Il a fallu que le porte-parole du gouvernement ivoirien soit interpellé sur la question par une journaliste au sortir du conseil des ministres du 22 mars 2023, pour avoir la première réaction officielle d’une autorité. Le ministre porte-parole du gouvernement ivoirien s’est d’abord étonné que la journaliste soit affirmative pour ensuite confirmer l’information non sans avoir usé de contorsions politico-diplomatiques. D’entrée, le porte-parole du gouvernement ivoirien soutient qu’« aucun pays ne peut lutter seul contre le terrorisme. C’est un combat asymétrique qui nécessite une grande solidarité des différents pays et je pense que si la Côte d’Ivoire l’a fait, c’est dans ce cadre-là et la Côte d’Ivoire est pleinement dans son droit de le faire puisqu’elle est conforme à toutes ces indications, à toutes ces recommandations de la communauté internationale ».

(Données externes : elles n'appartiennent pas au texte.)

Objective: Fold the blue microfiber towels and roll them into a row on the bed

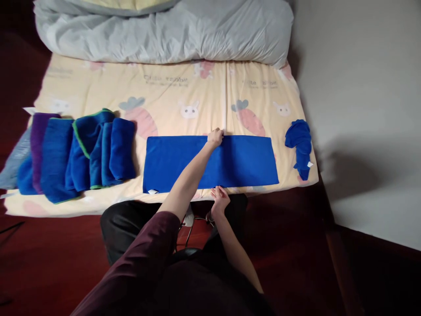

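A blue towel lies flat as a long rectangle on the bed, with a small white label at its near left corner. Over its far long edge, near the middle, my left hand has its fingers closed on the cloth. At the opposite, near edge, my right hand pinches the towel with fingers drawn together. My left forearm crosses over part of the towel. A slight shadowed crease runs between the two hands.
On the left lie several folded blue towels, a purple one and a grey-blue cloth. A crumpled blue cloth sits near the right edge. A rolled grey quilt lies behind; a pale wall stands right.
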`<move>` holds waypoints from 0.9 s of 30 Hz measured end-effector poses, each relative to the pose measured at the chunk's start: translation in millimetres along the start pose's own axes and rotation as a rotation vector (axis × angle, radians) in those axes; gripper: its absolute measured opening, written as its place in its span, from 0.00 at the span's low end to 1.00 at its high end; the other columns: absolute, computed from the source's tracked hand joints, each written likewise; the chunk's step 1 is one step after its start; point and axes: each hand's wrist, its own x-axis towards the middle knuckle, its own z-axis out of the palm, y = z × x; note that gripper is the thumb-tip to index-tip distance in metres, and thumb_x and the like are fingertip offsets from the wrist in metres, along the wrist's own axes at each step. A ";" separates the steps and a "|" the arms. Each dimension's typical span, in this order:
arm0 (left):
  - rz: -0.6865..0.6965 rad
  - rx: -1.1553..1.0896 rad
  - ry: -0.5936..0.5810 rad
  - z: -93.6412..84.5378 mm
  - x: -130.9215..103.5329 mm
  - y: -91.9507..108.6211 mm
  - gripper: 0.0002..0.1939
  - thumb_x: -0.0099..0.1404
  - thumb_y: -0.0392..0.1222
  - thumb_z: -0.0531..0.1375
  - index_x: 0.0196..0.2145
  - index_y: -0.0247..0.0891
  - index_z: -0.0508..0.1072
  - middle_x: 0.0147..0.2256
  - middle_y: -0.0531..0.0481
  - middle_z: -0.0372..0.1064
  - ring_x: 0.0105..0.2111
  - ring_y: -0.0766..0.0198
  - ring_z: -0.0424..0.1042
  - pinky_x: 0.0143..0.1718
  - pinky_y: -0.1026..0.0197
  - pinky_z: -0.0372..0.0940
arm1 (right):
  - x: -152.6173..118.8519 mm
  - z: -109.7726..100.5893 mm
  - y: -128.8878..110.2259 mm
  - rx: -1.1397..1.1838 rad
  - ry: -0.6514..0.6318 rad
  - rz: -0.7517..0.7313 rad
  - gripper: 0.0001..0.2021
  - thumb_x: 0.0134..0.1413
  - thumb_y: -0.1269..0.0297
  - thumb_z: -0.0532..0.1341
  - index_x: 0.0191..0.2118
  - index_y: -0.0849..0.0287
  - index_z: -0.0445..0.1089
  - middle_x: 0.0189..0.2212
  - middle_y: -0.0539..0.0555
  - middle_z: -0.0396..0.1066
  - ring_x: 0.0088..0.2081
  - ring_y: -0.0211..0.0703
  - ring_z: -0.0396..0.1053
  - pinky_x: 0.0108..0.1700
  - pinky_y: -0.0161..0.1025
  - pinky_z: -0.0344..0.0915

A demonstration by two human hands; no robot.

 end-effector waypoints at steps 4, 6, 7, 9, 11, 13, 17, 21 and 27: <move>-0.010 -0.008 0.011 -9.6 2.6 2.5 0.14 0.73 0.37 0.56 0.50 0.39 0.79 0.55 0.36 0.71 0.56 0.45 0.73 0.56 0.48 0.68 | -0.4 0.8 -3.0 -0.052 0.027 -0.036 0.26 0.40 0.46 0.77 0.37 0.59 0.70 0.32 0.58 0.80 0.36 0.54 0.82 0.42 0.49 0.80; -0.032 -0.021 0.015 -14.4 1.0 3.7 0.14 0.73 0.37 0.56 0.50 0.38 0.78 0.53 0.35 0.72 0.56 0.45 0.73 0.57 0.47 0.67 | -0.7 1.2 -4.1 -0.082 0.030 -0.056 0.26 0.42 0.44 0.76 0.34 0.56 0.66 0.29 0.56 0.78 0.35 0.53 0.82 0.40 0.47 0.80; -0.043 -0.031 0.020 -16.3 -0.3 4.4 0.14 0.73 0.38 0.56 0.50 0.39 0.78 0.52 0.35 0.72 0.55 0.45 0.73 0.58 0.47 0.66 | -0.6 1.5 -4.4 -0.096 0.029 -0.067 0.26 0.43 0.42 0.75 0.34 0.55 0.64 0.29 0.55 0.78 0.34 0.53 0.81 0.40 0.46 0.80; -0.058 -0.052 0.037 -19.5 -3.5 5.9 0.14 0.73 0.37 0.56 0.52 0.39 0.77 0.50 0.35 0.73 0.55 0.46 0.73 0.59 0.47 0.65 | -0.1 1.5 -4.4 -0.115 0.020 -0.087 0.27 0.45 0.41 0.74 0.33 0.55 0.63 0.28 0.54 0.77 0.34 0.52 0.81 0.39 0.45 0.79; -0.055 -0.063 0.057 -22.0 -5.9 7.5 0.15 0.73 0.37 0.55 0.54 0.38 0.75 0.49 0.34 0.73 0.55 0.45 0.73 0.60 0.46 0.64 | 0.5 0.6 -3.7 -0.132 0.008 -0.104 0.26 0.45 0.41 0.74 0.32 0.54 0.62 0.28 0.55 0.77 0.34 0.52 0.81 0.39 0.45 0.79; -0.047 -0.065 0.069 -24.3 -6.6 8.5 0.16 0.74 0.37 0.55 0.56 0.36 0.73 0.49 0.33 0.73 0.57 0.44 0.72 0.60 0.46 0.63 | 0.5 -1.2 -2.5 -0.139 0.003 -0.109 0.25 0.44 0.43 0.74 0.32 0.54 0.62 0.28 0.55 0.77 0.34 0.52 0.81 0.39 0.45 0.79; -0.024 -0.068 0.078 -29.0 -4.0 8.6 0.17 0.74 0.39 0.55 0.57 0.35 0.72 0.48 0.33 0.74 0.58 0.43 0.70 0.61 0.46 0.62 | -2.1 -3.7 -2.3 -0.119 0.007 -0.101 0.24 0.42 0.46 0.75 0.32 0.55 0.63 0.28 0.54 0.77 0.33 0.50 0.80 0.38 0.44 0.77; 0.005 -0.082 0.107 -36.8 -4.3 10.1 0.16 0.74 0.38 0.55 0.56 0.35 0.73 0.48 0.33 0.76 0.59 0.43 0.69 0.62 0.44 0.60 | -6.2 -5.1 -7.3 -0.135 0.004 -0.160 0.24 0.42 0.46 0.76 0.30 0.55 0.64 0.27 0.52 0.75 0.33 0.48 0.77 0.39 0.43 0.76; 0.046 -0.121 0.162 -68.7 -19.7 23.3 0.13 0.73 0.37 0.56 0.52 0.37 0.75 0.46 0.38 0.79 0.56 0.45 0.72 0.62 0.44 0.61 | -16.5 -11.7 -26.9 -0.123 0.018 -0.291 0.19 0.44 0.52 0.75 0.31 0.57 0.68 0.29 0.52 0.75 0.36 0.45 0.75 0.44 0.42 0.75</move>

Le président de la transition a tranché
A Ouagadougou, les plateaux de débats et les groupes sur les réseaux sociaux (facebook, whatsApp, telegram) ne tarissaient pas d’arguments autour de cette affaire. Pour les uns, si le gouvernement de la transition n’en dit pas mot, cela pourrait justifier un don d’un voisin taxé de connexion avec la France impérialiste « chassée » du Burkina Faso. Ne rien dire sur cette affaire de la part du gouvernement est aussi incompréhensible pour un pouvoir qui ne fait pas dans la dentelle quant à la médiatisation du moindre geste de don ou de solidarité de la part des partenaires internationaux. Ce silence pourrait également, expliquer une information infondée que la transition laisse couler. Ce qui serait curieux pour un gouvernement qui sollicite régulièrement l’accompagnement de la population.

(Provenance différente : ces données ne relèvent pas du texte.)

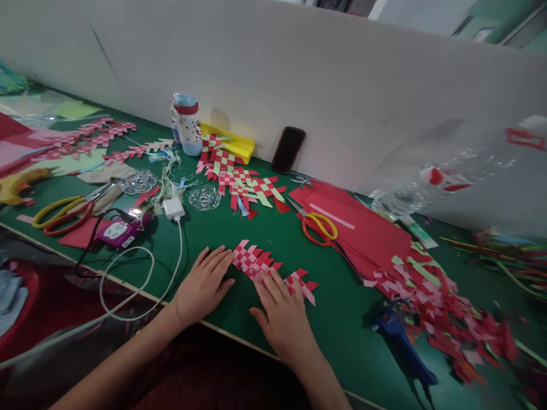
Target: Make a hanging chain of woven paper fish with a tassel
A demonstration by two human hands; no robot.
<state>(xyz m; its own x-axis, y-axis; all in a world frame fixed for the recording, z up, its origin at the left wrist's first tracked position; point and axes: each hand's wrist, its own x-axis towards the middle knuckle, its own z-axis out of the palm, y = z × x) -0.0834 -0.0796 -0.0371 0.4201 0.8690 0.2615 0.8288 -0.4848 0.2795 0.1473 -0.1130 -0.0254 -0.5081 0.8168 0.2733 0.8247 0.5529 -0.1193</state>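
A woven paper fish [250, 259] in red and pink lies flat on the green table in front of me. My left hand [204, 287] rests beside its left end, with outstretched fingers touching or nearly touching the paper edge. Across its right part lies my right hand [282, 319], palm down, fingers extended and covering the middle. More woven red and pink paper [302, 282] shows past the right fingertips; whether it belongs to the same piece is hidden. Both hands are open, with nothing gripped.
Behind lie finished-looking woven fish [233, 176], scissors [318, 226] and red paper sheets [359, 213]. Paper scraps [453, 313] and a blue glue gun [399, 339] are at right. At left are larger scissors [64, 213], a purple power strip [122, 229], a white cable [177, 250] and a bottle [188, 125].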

Un peu moins d’une semaine après la divulgation de l’information, l’on a commencé à avoir de l’éclaircie. En effet, à Ouagadougou, aucune autorité ne s’était prononcée publiquement sur le sujet pendant que certaines sources affirment que Ouagadougou aurait même envoyé une lettre de remerciement après la remise du matériel. Certaines sources militaires contactées, disaient non seulement ne pas vouloir en parler mais aussi, ne veulent pas évoquer la question. Malaise ? Omerta ? Quoi qu’il en soit, c’est le président de la transition, le capitaine Ibrahim Traoré himself qui a clos le débat à Kaya le 23 mars 2023 lors d’une visité effectuée dans la région.

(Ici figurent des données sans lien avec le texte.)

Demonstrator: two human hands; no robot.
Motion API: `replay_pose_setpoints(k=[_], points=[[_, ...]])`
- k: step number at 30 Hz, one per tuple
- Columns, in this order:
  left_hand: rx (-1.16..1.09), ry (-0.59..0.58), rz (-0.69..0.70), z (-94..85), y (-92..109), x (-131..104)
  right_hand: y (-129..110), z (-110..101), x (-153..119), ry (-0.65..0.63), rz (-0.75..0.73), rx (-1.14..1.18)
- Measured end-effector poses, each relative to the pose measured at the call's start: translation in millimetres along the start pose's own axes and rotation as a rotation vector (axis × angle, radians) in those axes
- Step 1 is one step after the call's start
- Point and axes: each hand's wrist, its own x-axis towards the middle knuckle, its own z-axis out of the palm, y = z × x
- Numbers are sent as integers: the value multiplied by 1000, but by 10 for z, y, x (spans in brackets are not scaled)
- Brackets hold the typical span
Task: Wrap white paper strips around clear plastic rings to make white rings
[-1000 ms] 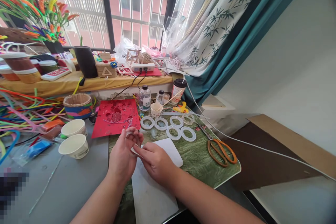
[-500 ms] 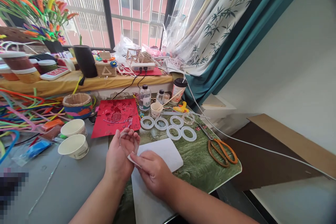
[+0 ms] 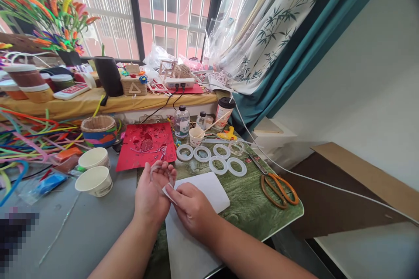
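My left hand point(image 3: 151, 196) is turned palm up, its fingers curled round a clear bangle-like ring point(image 3: 171, 177). My right hand point(image 3: 194, 216) pinches a small folded white piece point(image 3: 168, 192), paper-like, between thumb and fingers and presses it against the ring's near side. Both hands are over a white sheet of paper point(image 3: 190, 244) on the green table board point(image 3: 262, 222). Just beyond lie several translucent white ring moulds point(image 3: 236, 167) and a clear ring point(image 3: 236, 147).
Orange-handled scissors point(image 3: 279, 189) lie to the right. Behind stand a paper cup point(image 3: 197, 137) with a stick, a clear bottle point(image 3: 182, 122) and a yellow glue gun point(image 3: 227, 133). A red sheet point(image 3: 131, 157) and two white bowls point(image 3: 94, 182) are left. A white cable point(image 3: 314, 179) crosses the right side.
The view has shifted slightly, so everything sits a little further right. My right hand and the white piece have moved slightly along the ring; both grips are unchanged.
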Motion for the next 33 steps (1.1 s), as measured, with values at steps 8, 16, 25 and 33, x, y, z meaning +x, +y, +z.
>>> replay_pose_setpoints(k=[8,16,25,33], points=[[65,-149,240,-43,-110,-39,47,-65,32,57,10,65],[87,-111,194,-46,-73,-6,-179,6,31,83,109,143],[166,-237,262,-78,-62,-25,-108,-136,97,187,179,78],[293,-305,354,-113,-110,-25,-280,0,103,159,252,285]])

« Pour le cas de la Côte d’Ivoire, nous avons dit que nous voulons bien, mais nous sommes limités par les moyens ». L’on comprend donc que le Burkina Faso a fait une demande d’aide dans le cadre de la lutte contre le terrorisme, une demande qui a eu de l’écho du côté d’un « valet local de l’impérialisme ». Le président, selon nos confrères de radio Oméga a confié que des véhicules ont été remis à des « unités avec un peu d’armement depuis le mois de janvier ou décembre » et « ces unités sont stationnées dans la zone de Banfora jusqu’à la frontière ivoirienne ». Le président de la transition a d’ailleurs salué cette initiative puisque pour lui, « si la Côte d’Ivoire a décidé d’appuyer ces unités pour mener des opérations à sa frontière, c’est très bien. Cela empêche que cette zone soit infestée ». Néanmoins, « le plus important c’est que nous comptons sur nous-mêmes », rapportent nos confrères de Oméga.
Quand on suit la débauche d’énergie autour de ce don ivoirien et le semblant de dénouement observé, l’on est tenté de se dire, tout ça pour ça. Quid de ceux qui ont proféré des menaces à l’encontre des médias, des journalistes et de leurs concitoyens ?
En tous les cas, le Burkina et la Côte d’Ivoire sont liés à jamais par l’histoire et la géographie avec une forte interpénétration des populations des deux côtés. L’on ne peut qu’espérer que ce don puisse davantage raffermir les liens et servir de départ pour un soutien plus conséquent et régulier dans la guerre contre les forces du mal.